Mr. Röttgen, who attended the Copenhagen meeting with Mrs. Merkel, has since been much more outspoken than Mrs. Merkel in defending the need for further greenhouse gas reductions. He wants the European Union to unilaterally commit to reducing carbon dioxide emissions 30 percent by 2020 from levels in 1990, the benchmark year, up from the current pledge of 20 percent.
But Mrs. Merkel is no longer convinced that Europe can go it alone after it was defeated in Copenhagen. And as she reconsiders what role Europe can convincingly play, the prospect of reopening of the nuclear issue has delighted energy companies.
Jürgen Grossmann, chief executive of RWE, one of the biggest energy companies in Germany, insists that the country could not survive without nuclear power, which he argues is safe, clean and inexpensive.
But Jürgen Trittin, a leader of the now-opposition Green party and a former environment minister, rejected that idea. “Prolonging the life of the nuclear plants is not necessary; it is damaging,” he said, referring to the issue of storing waste material. He added that “renewable energy will soon account for 12.5 percent of gross domestic energy consumption,” more than nuclear.
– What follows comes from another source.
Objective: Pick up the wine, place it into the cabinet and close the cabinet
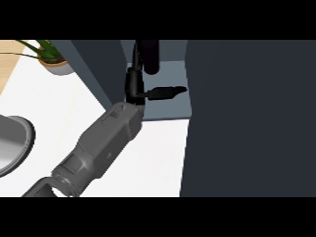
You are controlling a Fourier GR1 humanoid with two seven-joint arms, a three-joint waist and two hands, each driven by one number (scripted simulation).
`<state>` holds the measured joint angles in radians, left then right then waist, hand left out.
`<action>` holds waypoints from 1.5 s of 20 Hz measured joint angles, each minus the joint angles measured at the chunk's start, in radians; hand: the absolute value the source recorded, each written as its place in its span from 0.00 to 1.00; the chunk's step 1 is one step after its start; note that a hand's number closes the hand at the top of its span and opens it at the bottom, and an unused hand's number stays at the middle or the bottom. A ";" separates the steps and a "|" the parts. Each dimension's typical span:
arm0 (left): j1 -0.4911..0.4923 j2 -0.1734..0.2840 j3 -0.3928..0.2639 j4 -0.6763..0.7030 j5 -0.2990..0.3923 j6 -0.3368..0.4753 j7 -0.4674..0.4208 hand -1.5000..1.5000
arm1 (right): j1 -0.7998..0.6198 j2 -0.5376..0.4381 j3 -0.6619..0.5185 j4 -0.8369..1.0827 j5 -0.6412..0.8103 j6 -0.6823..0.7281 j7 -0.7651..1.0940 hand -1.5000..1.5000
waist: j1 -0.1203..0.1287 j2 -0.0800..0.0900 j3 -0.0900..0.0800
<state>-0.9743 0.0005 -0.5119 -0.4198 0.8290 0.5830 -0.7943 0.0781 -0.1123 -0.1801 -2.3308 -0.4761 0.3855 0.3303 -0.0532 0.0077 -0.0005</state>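
In the head view you see the cabinet [167,109] standing open at the far middle, its dark door [256,115] filling the right side. The wine [147,55], a dark bottle, stands upright inside on the cabinet's blue-grey floor. Your one visible hand [138,90], on an arm coming in from lower left, reaches into the opening just near of the bottle; fingers straight up, thumb out to the right, holding nothing. On the white counter [58,106] a grey sink [16,148] sits left, and a potted plant [51,58] far left.
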 measured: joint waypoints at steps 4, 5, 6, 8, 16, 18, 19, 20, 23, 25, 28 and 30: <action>0.101 0.000 -0.095 -0.185 0.023 0.087 0.029 0.00 | 0.007 -0.001 -0.012 -0.001 0.001 -0.010 0.001 0.00 | 0.021 -0.007 0.000; 0.129 0.000 -0.122 -0.231 0.034 0.107 0.029 0.00 | -0.009 -0.008 -0.014 -0.002 0.000 -0.025 0.016 0.00 | 0.023 -0.007 0.000; 0.151 0.000 -0.136 -0.267 0.035 0.120 0.031 0.00 | 0.001 0.000 -0.010 0.000 0.005 -0.020 0.005 0.00 | 0.027 -0.007 0.000; 0.195 0.000 -0.154 -0.345 0.019 0.148 0.045 0.00 | 0.015 -0.003 -0.019 -0.003 0.009 -0.017 0.002 0.00 | 0.036 -0.009 0.000; 0.433 0.032 -0.251 -0.672 -0.057 0.185 0.075 0.00 | 0.031 -0.006 -0.041 -0.007 0.014 -0.025 -0.010 0.00 | 0.054 -0.012 0.001; 0.490 0.059 -0.275 -0.763 -0.081 0.192 0.091 0.00 | 0.040 -0.013 -0.059 -0.009 0.012 -0.024 -0.013 0.00 | 0.054 -0.012 0.001; 0.523 0.075 -0.294 -0.819 -0.093 0.202 0.104 0.00 | 0.036 -0.021 -0.073 -0.005 0.010 -0.023 -0.012 0.00 | 0.056 -0.013 0.001; 0.557 0.089 -0.307 -0.862 -0.108 0.208 0.107 0.00 | 0.049 -0.023 -0.080 -0.005 0.009 -0.009 -0.022 0.00 | 0.056 -0.013 0.001; 0.646 0.145 -0.334 -0.994 -0.147 0.226 0.135 1.00 | 0.048 -0.027 -0.088 -0.006 0.008 -0.011 -0.018 0.00 | 0.056 -0.012 0.001; 0.710 0.178 -0.357 -1.060 -0.176 0.235 0.142 1.00 | 0.064 -0.023 -0.088 -0.007 0.007 -0.002 -0.026 0.00 | 0.055 -0.012 0.001; 0.798 0.257 -0.359 -1.156 -0.198 0.224 0.146 1.00 | 0.065 -0.036 -0.085 -0.007 0.008 0.007 -0.016 0.00 | 0.056 -0.011 0.001; 0.848 0.299 -0.362 -1.205 -0.209 0.212 0.150 1.00 | 0.077 -0.055 -0.092 -0.007 0.008 0.034 -0.013 1.00 | 0.055 -0.011 0.001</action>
<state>-0.1264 0.2992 -0.8737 -1.6245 0.6202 0.7953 -0.6438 0.1550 -0.1672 -0.2720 -2.3376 -0.4684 0.4190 0.3176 0.0021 -0.0032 0.0001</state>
Indeed, the cabinet agreed this month to a renewable energy action plan to have energy from solar, wind and other renewable sources represent 20 percent of gross final energy consumption by 2020, up from 10 percent now.
“There is a broad consensus across industry that we have to expand renewable energy,” said Josef Auer, an energy expert at Deutsche Bank Research. “But it will really require expanding the grid system so that the renewable energy can be fed into it.”
Electric companies in Germany, as in most E.U. countries, are obliged to buy electricity generated from renewable sources produced by individuals and companies. In some cases, that energy is heavily subsidized, and Mrs. Merkel wants to reduce those subsidies.
For Mr. Trittin, that is the crux of the energy debate. Who, he asked, would be willing to invest heavily in more wind and solar power when the government is cutting its support and at the same time is looking at keeping the nuclear plants open?
Once she returns from her summer hiking vacation in South Tirol next weekend, Mrs. Merkel will have to find a compromise. It might mean closing some nuclear plants but prolonging the life of the most modern ones. As for renewables, she cannot risk backtracking on the 2020 goal, since it would cost too much politically at a time when her popularity is at record lows.
Meanwhile, the Social Democrats and Greens are seeking to gain capital from the energy debate, hoping to further weaken the governing parties before important regional elections next spring.
“It is a big mess,” Ms. Kemfert said. “There is no real energy policy. Merkel should have stepped in months ago with one.”